Telecommunications. A science dealing with the provisions of Communication Service.

Telecommunication Center. An installation of communication equipment under the exclusive control of an organization providing telecommunications service, that is located outdoors or in a vault, chamber, or a building space used primarily for such installations.

NOTE: Telecommunication centers are facilities established, equipped and arranged in accordance with engineered plans for the purpose of providing telecommunications service. They may be located on premises owned or leased by the organization providing telecommunication service, or on the premises owned or leased by others. This definition includes switch rooms (whether electromechanical, electronic, or computer controlled), terminal rooms, power rooms, repeater rooms, transmitter and receiver rooms, switchboard operating rooms, cable vaults, and miscellaneous communications equipment rooms. Simulation rooms of telecommunication centers for training or developmental purposes are also included.

Telecommunication Line Truck. A truck used to transport personnel, tools, and material, and to serve as a traveling workshop for telecommunication installation and maintenance work. It is usually equipped with auxiliary equipment for setting poles, digging holes, and elevating material or personnel.
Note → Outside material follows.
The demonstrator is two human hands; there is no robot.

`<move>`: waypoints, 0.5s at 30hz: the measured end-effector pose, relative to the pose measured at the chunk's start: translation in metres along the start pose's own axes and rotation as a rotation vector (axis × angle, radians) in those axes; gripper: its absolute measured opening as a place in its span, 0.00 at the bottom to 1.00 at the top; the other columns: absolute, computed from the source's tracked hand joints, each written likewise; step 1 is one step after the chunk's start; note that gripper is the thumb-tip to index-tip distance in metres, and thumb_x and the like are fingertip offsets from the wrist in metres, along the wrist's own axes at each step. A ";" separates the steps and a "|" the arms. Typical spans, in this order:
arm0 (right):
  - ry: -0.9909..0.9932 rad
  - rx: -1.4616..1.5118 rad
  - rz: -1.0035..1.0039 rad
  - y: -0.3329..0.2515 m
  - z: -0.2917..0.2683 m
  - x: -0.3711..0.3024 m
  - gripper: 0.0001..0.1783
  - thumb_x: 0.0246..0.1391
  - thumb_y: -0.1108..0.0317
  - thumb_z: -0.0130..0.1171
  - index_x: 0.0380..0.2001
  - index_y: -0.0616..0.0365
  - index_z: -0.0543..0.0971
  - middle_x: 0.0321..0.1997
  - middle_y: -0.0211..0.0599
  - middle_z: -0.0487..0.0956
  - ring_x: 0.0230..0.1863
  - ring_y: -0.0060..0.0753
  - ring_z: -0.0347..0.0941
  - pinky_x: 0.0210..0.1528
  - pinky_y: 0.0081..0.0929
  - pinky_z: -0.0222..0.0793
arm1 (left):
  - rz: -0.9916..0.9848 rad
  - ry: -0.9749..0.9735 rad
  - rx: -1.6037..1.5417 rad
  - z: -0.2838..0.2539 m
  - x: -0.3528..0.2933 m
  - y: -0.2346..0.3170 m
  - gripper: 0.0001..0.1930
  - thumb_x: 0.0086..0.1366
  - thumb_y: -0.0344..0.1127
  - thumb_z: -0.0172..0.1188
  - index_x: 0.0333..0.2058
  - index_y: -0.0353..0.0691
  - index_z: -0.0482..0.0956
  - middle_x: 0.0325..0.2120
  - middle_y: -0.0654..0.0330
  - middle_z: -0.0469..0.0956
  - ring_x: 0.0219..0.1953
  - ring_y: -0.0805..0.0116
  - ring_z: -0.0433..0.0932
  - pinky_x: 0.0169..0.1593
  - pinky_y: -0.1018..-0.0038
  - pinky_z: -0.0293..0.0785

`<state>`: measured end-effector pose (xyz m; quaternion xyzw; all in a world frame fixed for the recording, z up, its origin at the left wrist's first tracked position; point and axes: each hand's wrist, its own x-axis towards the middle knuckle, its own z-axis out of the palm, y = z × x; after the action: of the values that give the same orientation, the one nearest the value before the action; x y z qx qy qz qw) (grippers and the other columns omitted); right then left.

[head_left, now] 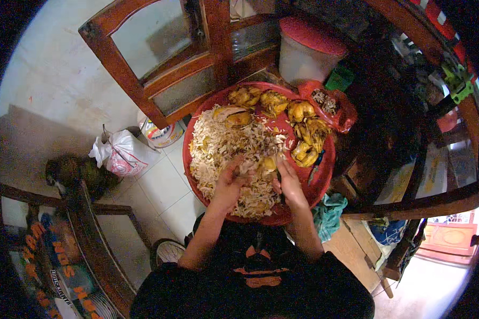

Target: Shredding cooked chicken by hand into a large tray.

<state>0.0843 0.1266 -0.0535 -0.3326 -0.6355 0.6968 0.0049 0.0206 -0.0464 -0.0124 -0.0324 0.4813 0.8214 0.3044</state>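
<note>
A large round red tray lies in front of me, heaped on its left and middle with pale shredded meat, apparently chicken. Whole browned chicken pieces sit along its far and right side. My left hand is over the near part of the heap, its fingers smeared by motion. To the right, my right hand points away from me with fingers stretched out. Near its fingertips is a pale yellowish chunk; I cannot tell whether it is held. A dark narrow shape shows beside the right palm, too unclear to name.
Beyond the tray stand a white bucket with a red lid and a wooden-framed glass door. A red plastic bag with scraps touches the tray's far right. A thin dark-handled utensil, a green cloth and a white sack lie around.
</note>
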 end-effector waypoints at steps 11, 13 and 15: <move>-0.250 -0.550 -0.367 -0.023 0.029 -0.039 0.24 0.60 0.58 0.43 0.54 0.64 0.64 0.37 0.44 0.74 0.39 0.33 0.70 0.42 0.27 0.65 | 0.033 -0.012 0.244 -0.010 -0.004 0.005 0.08 0.57 0.24 0.56 0.37 0.31 0.76 0.31 0.63 0.77 0.32 0.74 0.75 0.34 0.79 0.73; -0.352 -0.547 -0.440 -0.019 0.027 -0.034 0.24 0.60 0.58 0.42 0.55 0.63 0.64 0.43 0.49 0.74 0.47 0.37 0.70 0.50 0.28 0.63 | 0.073 -0.015 0.265 -0.006 -0.003 0.005 0.07 0.56 0.24 0.57 0.35 0.32 0.76 0.30 0.62 0.77 0.31 0.75 0.75 0.33 0.79 0.72; -0.283 -0.554 -0.256 -0.038 0.031 -0.037 0.23 0.61 0.59 0.42 0.54 0.63 0.64 0.49 0.52 0.72 0.55 0.39 0.65 0.57 0.30 0.56 | 0.118 -0.002 0.288 -0.010 -0.003 0.004 0.06 0.54 0.24 0.58 0.33 0.32 0.76 0.28 0.62 0.78 0.29 0.75 0.75 0.33 0.80 0.71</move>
<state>0.0824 0.0907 -0.0042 -0.1386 -0.8317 0.5306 -0.0863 0.0186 -0.0576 -0.0131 0.0406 0.5951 0.7602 0.2576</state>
Telecommunication Service. The furnishing of a capability to signal or communicate at a distance by means such as telephone, telegraph, police and fire alarm, community antenna television, or similar system, using wire, conventional cable, coaxial cable, wave guides, microwave and radio transmission, or other similar means.

Vault. An enclosure above or below ground which personnel may enter and which is used for the purpose of installing, operating, and/or maintaining equipment and/or cable which need not be of submersible design.

Vault, Unvented. A vault in which the only openings are access openings.

Vault, Vented. A vault with provision for air changes using exhaust flue stack(s) and air intake(s), which operate on differentials of pressure and/or temperature resulting in air flow throughout the vault.

NOTE: Authority and reference cited: Section 142.3, Labor Code.


1. Amendment filed 10-20-77; effective thirtieth day thereafter (Register 77, No. 43).

2. Amendment filed 3-30-82; effective thirtieth day thereafter (Register 82, No. 14).